The man in the dark hood cast a glance at them, eyeing each of the royals carefully, before he disappeared into the wall.
He disappeared into the wall.
A horseshoe of impossible light;
your sight is your creation.
The fact that a group of tribal warriors came at them with spears and flaming torches did not bode well the for the entrance of their group into Ishi. The leader hollered some order in a thick foreign tongue that none of them could really pick up. Immediately, a man to his left ducked away and whipped out a myriad of scrolls, from which he summoned chains and shackles.
"Whoa, whoa, whoa," Katsurou exclaimed, as the man tossed a chain over the wagon before anyone could stop him. The man looked up, face moist with his dark red tribal paints, and was startled when he made eye contact with Katsurou. Quickly, he looped the chain taught around the belly of the wagon, effectively trapping poor, immobile Prince Katsurou in the middle. "No one's going to help me?" drawled the blue-haired man sarcastically, glaring at the group.
Tobirama leaned an elbow on the side of the wagon.
"What is going on?"
"I'm not very sure, Lord Prince. Why don't you sit tight for now?"
Obviously, the sardonic smirk that graced Tobirama's features was not appreciated by his future brother-in-law.
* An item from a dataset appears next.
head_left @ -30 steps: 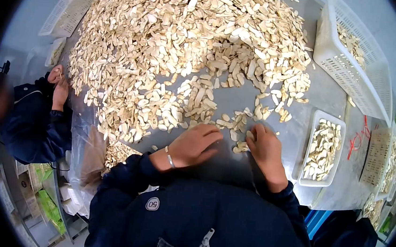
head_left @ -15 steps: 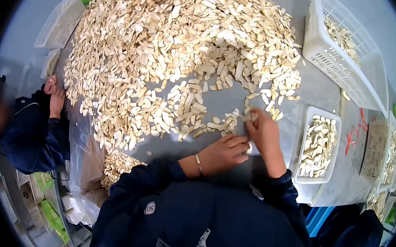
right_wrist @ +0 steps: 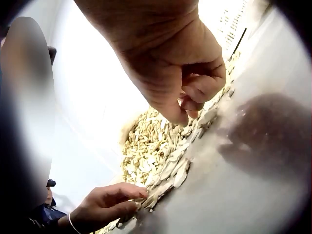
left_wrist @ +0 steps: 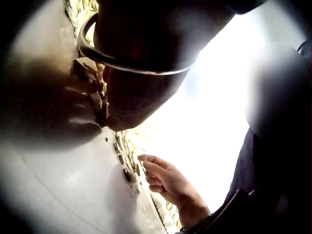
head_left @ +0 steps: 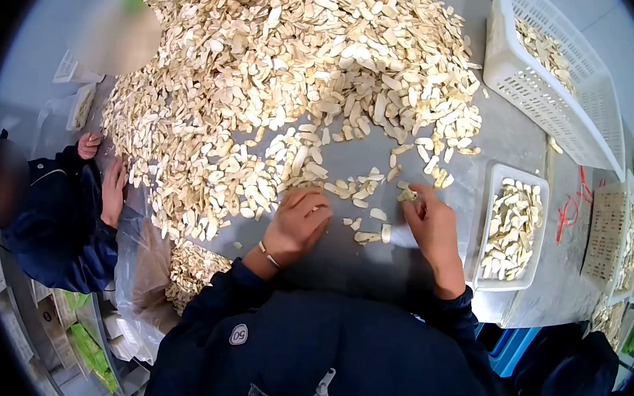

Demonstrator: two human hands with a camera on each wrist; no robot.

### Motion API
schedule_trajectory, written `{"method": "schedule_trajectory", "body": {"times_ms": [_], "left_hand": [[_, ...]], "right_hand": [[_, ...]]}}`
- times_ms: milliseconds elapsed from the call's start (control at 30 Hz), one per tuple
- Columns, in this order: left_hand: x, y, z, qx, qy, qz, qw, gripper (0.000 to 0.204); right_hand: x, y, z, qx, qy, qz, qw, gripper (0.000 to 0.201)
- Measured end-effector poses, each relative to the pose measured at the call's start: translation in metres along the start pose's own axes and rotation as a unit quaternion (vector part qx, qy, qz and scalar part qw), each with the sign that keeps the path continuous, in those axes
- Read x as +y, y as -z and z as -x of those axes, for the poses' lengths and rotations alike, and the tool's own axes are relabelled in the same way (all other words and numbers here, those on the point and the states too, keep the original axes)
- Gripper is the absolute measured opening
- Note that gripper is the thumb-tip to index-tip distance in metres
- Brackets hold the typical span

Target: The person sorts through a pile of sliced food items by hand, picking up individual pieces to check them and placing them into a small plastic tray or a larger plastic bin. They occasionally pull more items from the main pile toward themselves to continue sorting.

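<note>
A wide heap of pale dried slices covers the metal table. My right hand pinches a small pale slice between thumb and fingertips, just above the tabletop. In the right wrist view its other fingers are curled in. To the left, at the near edge of the heap, my left hand is palm down with loosely bent fingers. Seen from the right wrist, that left hand has its fingertips right at the slices, thumb apart. A few loose slices lie between the hands.
To the right stands a white tray of slices. Behind it is a large perforated crate, with red ties on the table. Another person's hand is at the left edge, above a clear plastic bag.
My left hand has moved left, away from my right hand, toward the heap. Loose slices now show between my hands. My right hand has shifted slightly right and nearer me. The other person's hands have parted.
</note>
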State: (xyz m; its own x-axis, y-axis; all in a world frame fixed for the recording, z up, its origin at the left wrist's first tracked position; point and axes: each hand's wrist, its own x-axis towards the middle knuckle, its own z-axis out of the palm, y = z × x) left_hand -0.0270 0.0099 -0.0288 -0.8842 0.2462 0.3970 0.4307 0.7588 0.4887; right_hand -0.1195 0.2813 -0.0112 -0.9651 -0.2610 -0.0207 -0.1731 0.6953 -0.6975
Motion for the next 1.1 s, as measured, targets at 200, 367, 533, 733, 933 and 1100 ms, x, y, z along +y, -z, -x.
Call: {"method": "schedule_trajectory", "body": {"times_ms": [200, 367, 533, 733, 933, 1100], "left_hand": [[0.015, -0.008, 0.001, 0.013, -0.007, 0.024, 1.000, 0.021], [0.046, -0.037, 0.002, -0.084, -0.102, 0.099, 0.986, 0.029], [0.068, -0.083, -0.023, -0.128, -0.197, 0.031, 0.971, 0.035], [0.048, -0.111, -0.052, -0.048, -0.065, -0.102, 0.991, 0.044], [-0.017, -0.018, -0.029, -0.059, 0.145, -0.311, 0.938, 0.043], [-0.070, 0.032, 0.043, 0.071, 0.216, -0.320, 0.920, 0.030]], "right_hand": [[0.006, -0.010, -0.001, -0.006, 0.025, 0.011, 1.000, 0.027], [0.001, -0.009, -0.003, -0.042, -0.034, -0.054, 0.997, 0.023], [0.012, -0.004, -0.002, 0.045, -0.041, -0.178, 0.982, 0.021], [0.010, 0.015, 0.013, 0.035, -0.029, -0.199, 0.979, 0.015], [0.016, 0.015, 0.021, -0.018, -0.060, -0.262, 0.963, 0.012], [0.010, 0.006, 0.020, -0.049, -0.074, -0.260, 0.962, 0.013]]}}
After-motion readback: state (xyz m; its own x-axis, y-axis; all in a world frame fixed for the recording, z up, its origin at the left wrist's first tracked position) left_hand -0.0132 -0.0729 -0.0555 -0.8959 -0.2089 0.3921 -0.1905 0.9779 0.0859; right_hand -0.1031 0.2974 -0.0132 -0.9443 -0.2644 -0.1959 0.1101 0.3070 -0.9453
Ren, on the other hand, had brandished his sword and snuffed a warrior's fire by lobbing the end of his flaming spear off and stomping the flame forcefully into the ground. To Mariko's disbelief, the Hyuuga sort of just milled about as the Inuzuka dogs sniffed at the foreigners. (Technically, they were the foreigners, weren't they?)
And then, to further baffle Mariko and her brother, Hyuuga Natsuki began conversing with the tribe leader in his foreign tongue, which was all tongue rolling and thick, drawn out vowels. The leader, wearing the most elaborate hat she'd ever laid eyes on — a crown made up of a combination of gigantic banana leaves, ferns, and colorful birds' feathers — began to smile, and then turned to address his group.
"Apparently, we know these people?" Tobirama suggested quietly, rather bored with the ongoing negotiations. "Hyuuga."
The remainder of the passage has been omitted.